WHAT YOU SHOULD DO: Read through the material below and copy each line in which the word "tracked" occurs.

DATA PROVIDED:
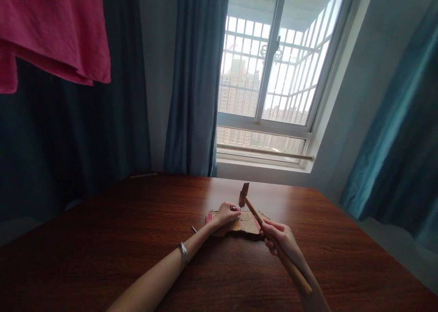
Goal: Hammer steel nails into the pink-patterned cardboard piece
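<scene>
My right hand is wrapped around the wooden handle of a hammer, which slants up and to the left. Its dark metal head is just above the fingertips of my left hand. Those fingers pinch a thin upright nail, small in view and partly hidden; whether the hammer head touches it I cannot tell. Under my left hand lies a flat piece of cardboard, tan with pink patches, dotted with many small holes and torn along its near edge.
A brown wooden table carries everything. Left of the cardboard lies a small thin metal piece. Beyond the table are a barred window and blue curtains. A pink cloth hangs at the upper left.
</scene>
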A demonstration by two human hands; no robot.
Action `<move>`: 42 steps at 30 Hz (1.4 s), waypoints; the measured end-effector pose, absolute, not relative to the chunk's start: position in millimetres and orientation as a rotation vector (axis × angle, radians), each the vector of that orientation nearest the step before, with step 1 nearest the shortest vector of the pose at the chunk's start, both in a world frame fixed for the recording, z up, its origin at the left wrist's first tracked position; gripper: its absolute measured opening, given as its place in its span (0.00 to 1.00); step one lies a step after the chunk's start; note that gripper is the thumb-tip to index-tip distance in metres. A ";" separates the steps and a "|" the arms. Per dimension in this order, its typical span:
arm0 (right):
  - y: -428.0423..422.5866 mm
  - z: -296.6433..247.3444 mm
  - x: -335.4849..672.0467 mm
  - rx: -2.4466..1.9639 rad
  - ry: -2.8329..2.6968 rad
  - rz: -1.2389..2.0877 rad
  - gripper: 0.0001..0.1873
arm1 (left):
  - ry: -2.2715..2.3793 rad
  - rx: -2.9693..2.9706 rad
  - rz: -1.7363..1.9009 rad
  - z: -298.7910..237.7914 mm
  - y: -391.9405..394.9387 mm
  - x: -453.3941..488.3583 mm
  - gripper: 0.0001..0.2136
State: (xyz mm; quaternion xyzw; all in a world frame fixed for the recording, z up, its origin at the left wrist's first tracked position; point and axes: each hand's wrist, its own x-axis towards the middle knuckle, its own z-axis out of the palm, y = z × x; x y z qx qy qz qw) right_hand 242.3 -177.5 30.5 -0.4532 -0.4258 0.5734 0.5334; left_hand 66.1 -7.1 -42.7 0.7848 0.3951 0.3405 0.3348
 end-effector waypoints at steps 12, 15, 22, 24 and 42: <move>-177.8 29.1 241.5 -1.097 -1.015 1.357 0.22 | 1.006 2.032 0.917 -47.2 -4.5 67.3 0.13; -176.8 28.6 242.4 -1.066 -0.994 1.334 0.22 | 1.003 2.040 0.930 -46.2 -4.8 67.1 0.13; -175.2 26.7 245.1 -1.068 -1.007 1.370 0.21 | 0.986 2.035 0.932 -44.5 -6.3 66.1 0.13; -175.5 26.5 245.1 -1.042 -1.001 1.357 0.21 | 0.988 2.038 0.936 -44.7 -6.2 66.0 0.13; -178.3 31.4 240.7 -1.107 -1.026 1.314 0.24 | 1.083 2.004 0.898 -38.4 -11.6 67.7 0.14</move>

RESULT:
Action `<move>`: 42 steps at 30 Hz (1.4 s), waypoints; the measured end-effector pose, absolute, not relative to the chunk's start: position in millimetres and orientation as a rotation vector (axis × angle, radians), each the vector of that orientation nearest the step before, with step 1 nearest the shortest vector of the pose at the chunk's start, both in a world frame fixed for the recording, z up, its origin at the left wrist's first tracked position; gripper: its absolute measured opening, given as its place in its span (0.00 to 1.00); step one lies a step after the chunk's start; note that gripper is the thumb-tip to index-tip distance in metres. A ";" separates the steps and a "|" the arms. Per dimension in this order, its typical span:
State: (xyz mm; quaternion xyzw; all in a world frame fixed for the recording, z up, its origin at the left wrist's first tracked position; point and axes: each hand's wrist, its own x-axis towards the middle knuckle, its own z-axis out of the palm, y = z × x; x y z qx qy qz qw) right_hand 242.3 -177.5 30.5 -0.4532 -0.4258 0.5734 0.5334; left_hand 66.1 -7.1 -42.7 0.7848 0.3951 0.3405 0.3348

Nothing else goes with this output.